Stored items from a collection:
******

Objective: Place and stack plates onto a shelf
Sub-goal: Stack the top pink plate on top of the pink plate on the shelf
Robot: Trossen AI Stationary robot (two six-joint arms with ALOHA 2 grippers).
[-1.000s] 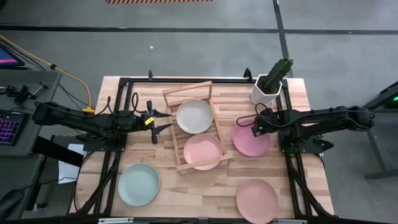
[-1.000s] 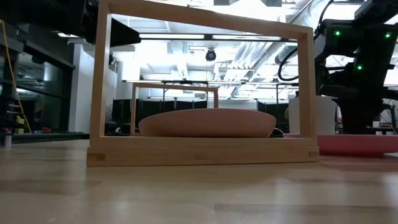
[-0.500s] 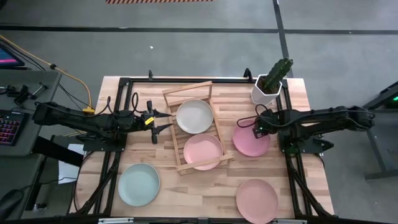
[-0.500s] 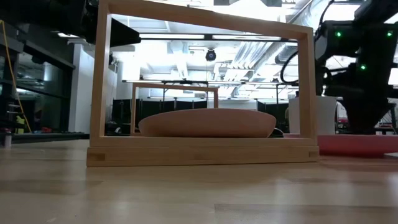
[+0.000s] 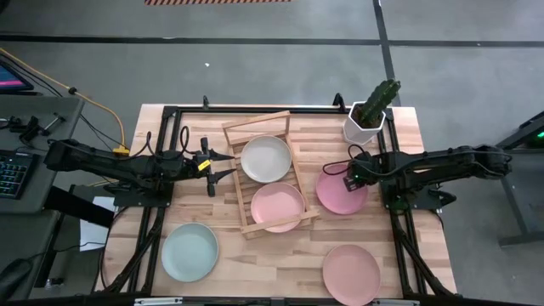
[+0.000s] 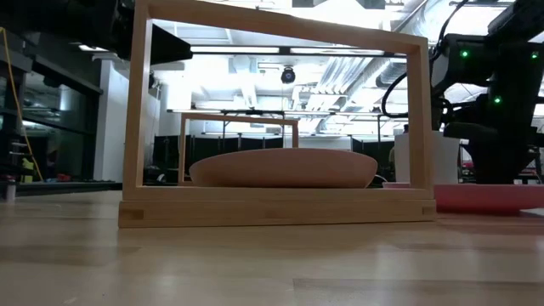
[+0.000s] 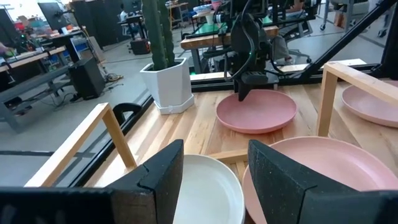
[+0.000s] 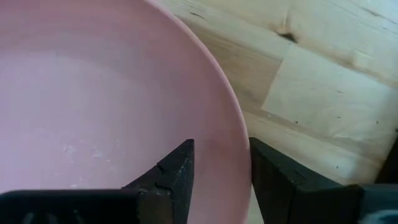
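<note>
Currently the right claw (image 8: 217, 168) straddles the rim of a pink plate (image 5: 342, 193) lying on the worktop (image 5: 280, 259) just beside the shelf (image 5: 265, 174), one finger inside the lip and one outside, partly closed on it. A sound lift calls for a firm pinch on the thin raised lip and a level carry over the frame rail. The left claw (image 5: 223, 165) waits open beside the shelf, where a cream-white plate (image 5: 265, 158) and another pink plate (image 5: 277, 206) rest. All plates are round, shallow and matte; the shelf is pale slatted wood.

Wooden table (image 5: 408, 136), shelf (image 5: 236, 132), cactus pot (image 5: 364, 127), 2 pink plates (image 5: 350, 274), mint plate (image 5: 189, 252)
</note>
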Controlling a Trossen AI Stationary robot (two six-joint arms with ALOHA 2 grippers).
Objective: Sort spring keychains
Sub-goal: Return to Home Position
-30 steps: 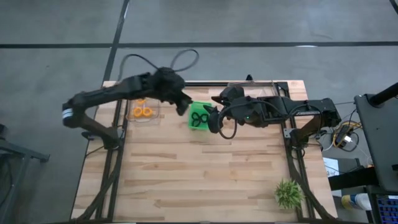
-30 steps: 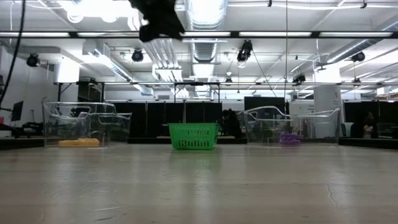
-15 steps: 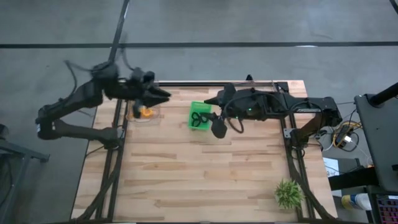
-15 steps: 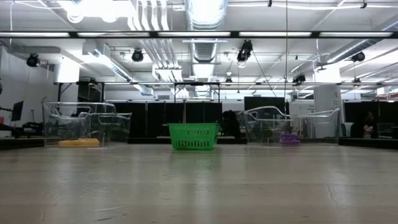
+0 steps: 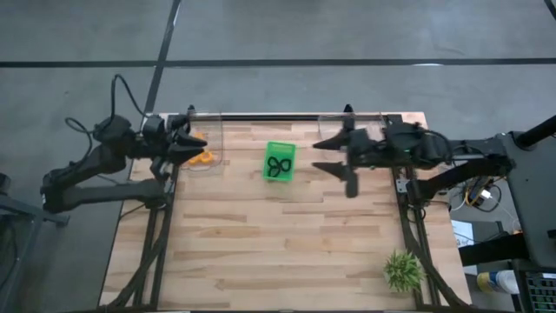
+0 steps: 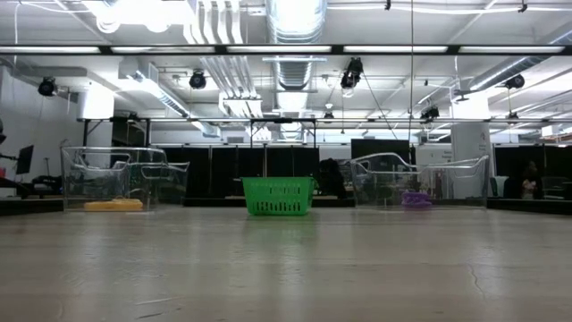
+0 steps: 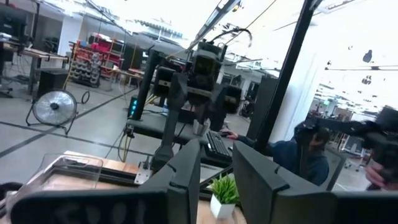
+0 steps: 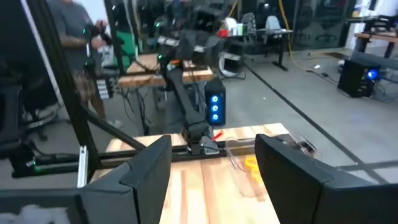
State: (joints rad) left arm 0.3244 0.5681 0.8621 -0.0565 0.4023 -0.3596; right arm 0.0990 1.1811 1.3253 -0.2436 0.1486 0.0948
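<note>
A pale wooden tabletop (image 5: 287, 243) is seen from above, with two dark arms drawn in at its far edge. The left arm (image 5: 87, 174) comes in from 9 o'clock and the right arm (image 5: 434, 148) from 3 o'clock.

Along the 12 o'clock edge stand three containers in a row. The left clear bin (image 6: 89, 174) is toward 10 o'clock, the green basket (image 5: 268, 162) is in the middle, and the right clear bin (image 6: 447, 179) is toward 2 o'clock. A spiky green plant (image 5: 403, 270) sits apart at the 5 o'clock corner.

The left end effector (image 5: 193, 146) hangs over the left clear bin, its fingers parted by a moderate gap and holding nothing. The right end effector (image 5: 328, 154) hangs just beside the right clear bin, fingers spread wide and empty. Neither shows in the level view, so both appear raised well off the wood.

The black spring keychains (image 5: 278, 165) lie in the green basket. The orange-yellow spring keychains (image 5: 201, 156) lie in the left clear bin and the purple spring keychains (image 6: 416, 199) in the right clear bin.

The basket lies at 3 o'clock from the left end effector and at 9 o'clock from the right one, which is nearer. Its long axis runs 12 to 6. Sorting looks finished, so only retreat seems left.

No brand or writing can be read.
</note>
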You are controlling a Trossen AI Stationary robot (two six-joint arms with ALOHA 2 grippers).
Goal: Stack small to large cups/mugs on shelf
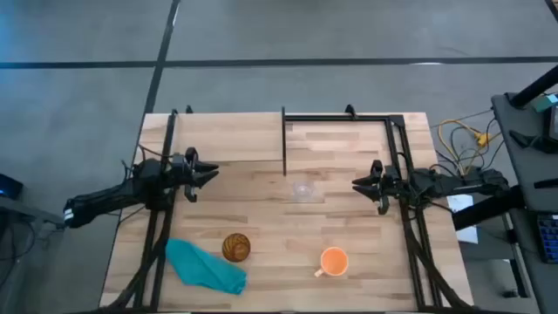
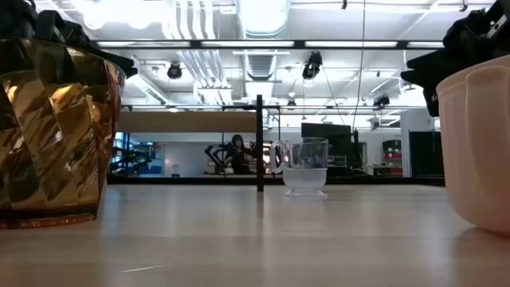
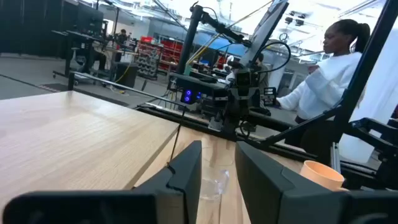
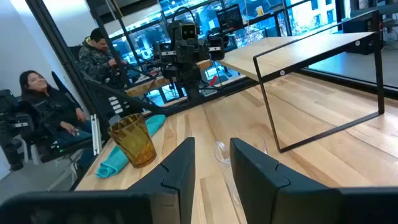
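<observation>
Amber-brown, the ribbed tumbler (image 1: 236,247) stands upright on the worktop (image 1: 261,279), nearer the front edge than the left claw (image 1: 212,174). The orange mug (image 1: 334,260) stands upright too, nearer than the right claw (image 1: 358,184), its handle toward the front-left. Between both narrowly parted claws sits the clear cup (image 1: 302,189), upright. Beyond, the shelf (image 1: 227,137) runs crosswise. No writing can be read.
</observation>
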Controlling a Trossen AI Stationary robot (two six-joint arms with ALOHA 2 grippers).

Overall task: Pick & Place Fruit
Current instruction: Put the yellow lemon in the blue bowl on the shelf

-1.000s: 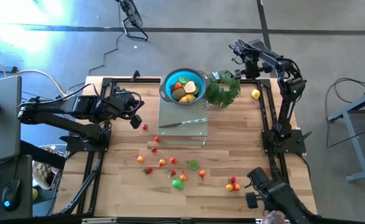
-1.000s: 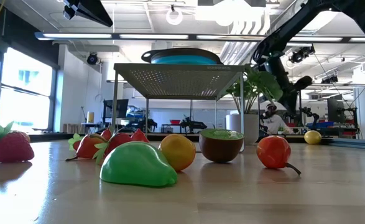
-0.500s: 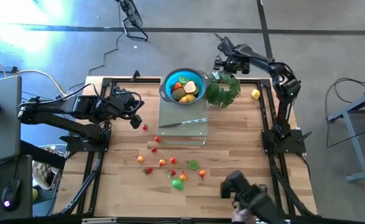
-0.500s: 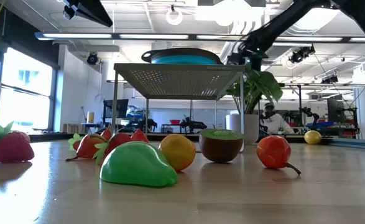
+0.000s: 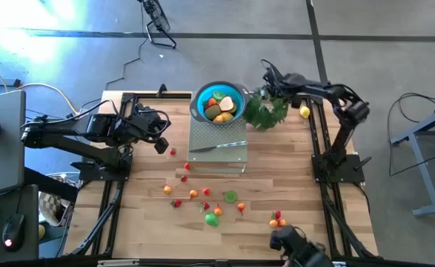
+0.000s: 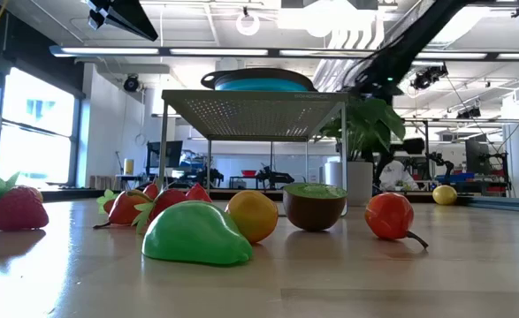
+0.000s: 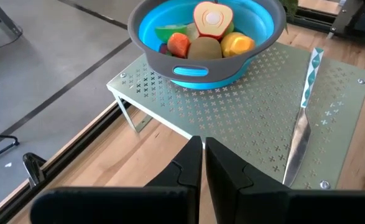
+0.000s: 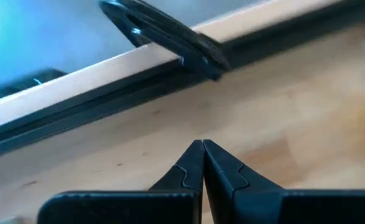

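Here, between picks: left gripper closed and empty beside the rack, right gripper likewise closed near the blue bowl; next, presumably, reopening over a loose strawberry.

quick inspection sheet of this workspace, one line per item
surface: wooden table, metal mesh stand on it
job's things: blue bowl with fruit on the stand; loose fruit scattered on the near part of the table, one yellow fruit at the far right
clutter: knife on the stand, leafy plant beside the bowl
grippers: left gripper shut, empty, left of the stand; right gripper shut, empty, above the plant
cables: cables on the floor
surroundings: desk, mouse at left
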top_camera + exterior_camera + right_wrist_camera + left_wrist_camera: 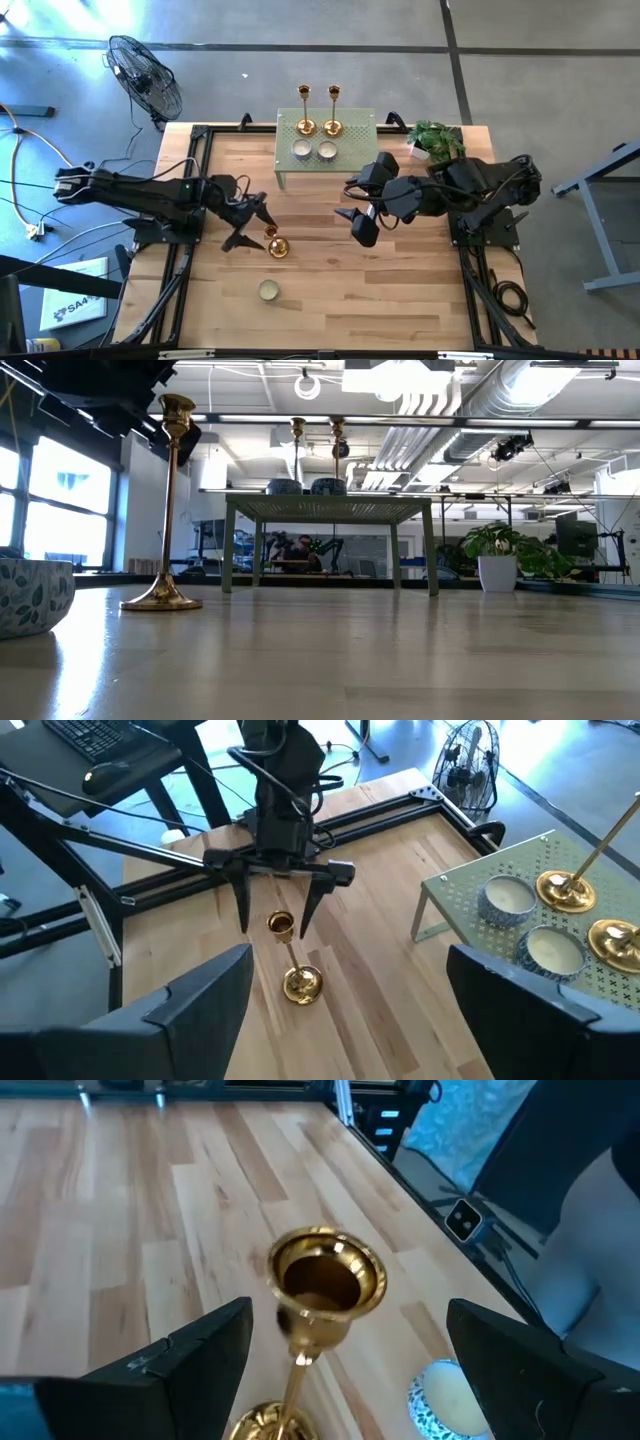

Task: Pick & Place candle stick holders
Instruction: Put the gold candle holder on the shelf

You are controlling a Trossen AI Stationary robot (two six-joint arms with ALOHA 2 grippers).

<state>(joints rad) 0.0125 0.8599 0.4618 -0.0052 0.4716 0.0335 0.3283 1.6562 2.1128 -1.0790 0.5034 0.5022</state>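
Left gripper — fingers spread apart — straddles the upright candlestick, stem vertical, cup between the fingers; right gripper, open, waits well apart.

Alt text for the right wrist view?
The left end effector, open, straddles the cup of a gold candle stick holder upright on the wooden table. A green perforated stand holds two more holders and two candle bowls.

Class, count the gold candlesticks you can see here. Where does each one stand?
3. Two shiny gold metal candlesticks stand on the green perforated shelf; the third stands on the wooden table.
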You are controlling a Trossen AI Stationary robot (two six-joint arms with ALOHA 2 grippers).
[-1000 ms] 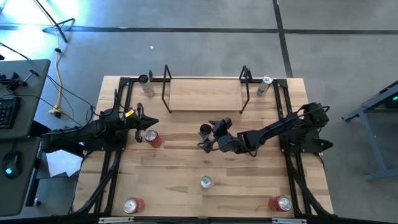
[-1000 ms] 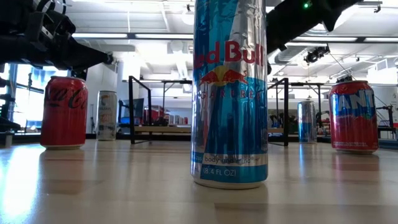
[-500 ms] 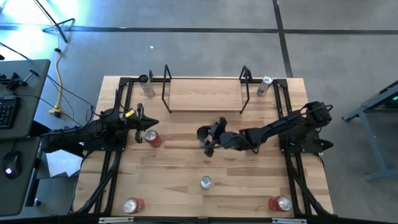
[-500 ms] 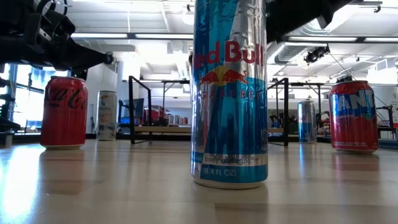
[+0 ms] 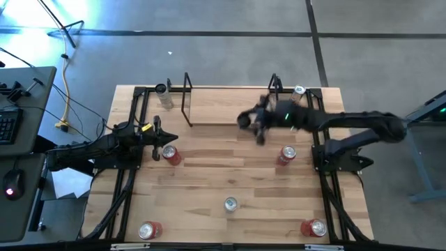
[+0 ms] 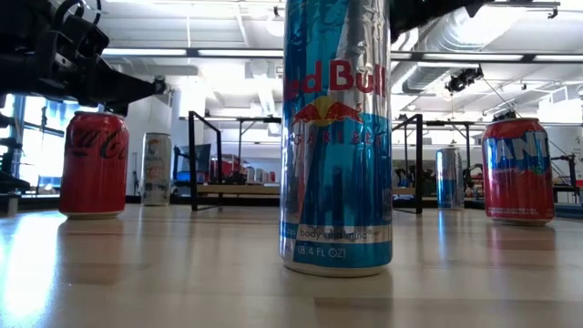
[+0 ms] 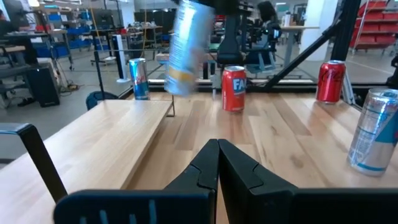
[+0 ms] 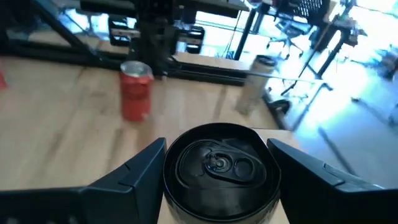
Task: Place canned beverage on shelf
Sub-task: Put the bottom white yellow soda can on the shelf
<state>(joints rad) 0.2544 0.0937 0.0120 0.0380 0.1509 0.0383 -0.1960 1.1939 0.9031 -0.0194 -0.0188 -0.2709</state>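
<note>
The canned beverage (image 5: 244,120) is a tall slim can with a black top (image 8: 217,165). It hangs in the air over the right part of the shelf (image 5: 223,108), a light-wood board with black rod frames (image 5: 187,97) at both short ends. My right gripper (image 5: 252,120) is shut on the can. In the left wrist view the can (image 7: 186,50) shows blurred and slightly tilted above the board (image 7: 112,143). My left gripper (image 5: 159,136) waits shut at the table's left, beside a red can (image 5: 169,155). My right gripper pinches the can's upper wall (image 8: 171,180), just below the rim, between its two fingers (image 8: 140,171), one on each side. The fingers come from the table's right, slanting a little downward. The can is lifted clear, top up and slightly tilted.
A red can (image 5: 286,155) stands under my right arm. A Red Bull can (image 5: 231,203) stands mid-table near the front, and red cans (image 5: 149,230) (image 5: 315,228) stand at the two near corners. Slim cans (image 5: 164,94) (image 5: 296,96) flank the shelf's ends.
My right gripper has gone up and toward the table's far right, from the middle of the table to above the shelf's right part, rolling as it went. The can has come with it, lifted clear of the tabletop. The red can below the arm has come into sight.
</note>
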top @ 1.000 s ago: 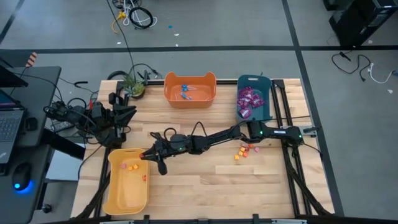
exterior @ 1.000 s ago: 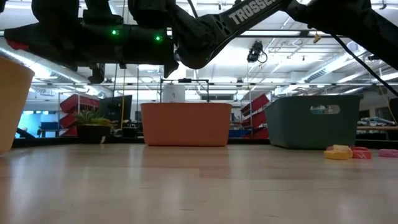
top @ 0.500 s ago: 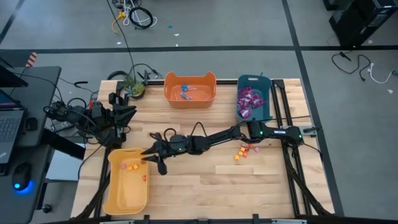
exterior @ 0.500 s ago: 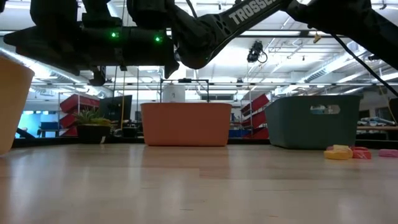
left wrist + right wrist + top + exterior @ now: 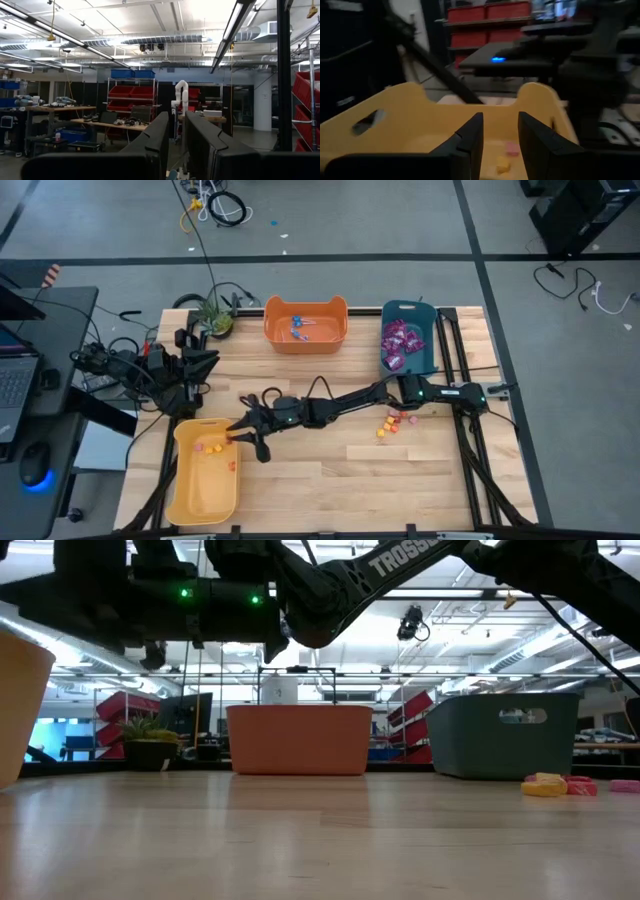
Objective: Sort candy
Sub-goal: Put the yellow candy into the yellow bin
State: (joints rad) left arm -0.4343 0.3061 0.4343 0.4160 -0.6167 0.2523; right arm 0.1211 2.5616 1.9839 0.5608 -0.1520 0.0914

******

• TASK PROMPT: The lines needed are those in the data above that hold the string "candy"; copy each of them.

• ANSWER FOR THIS EXERCISE:
Objective: Sort candy
Sub-goal: Put the yellow candy into the yellow bin

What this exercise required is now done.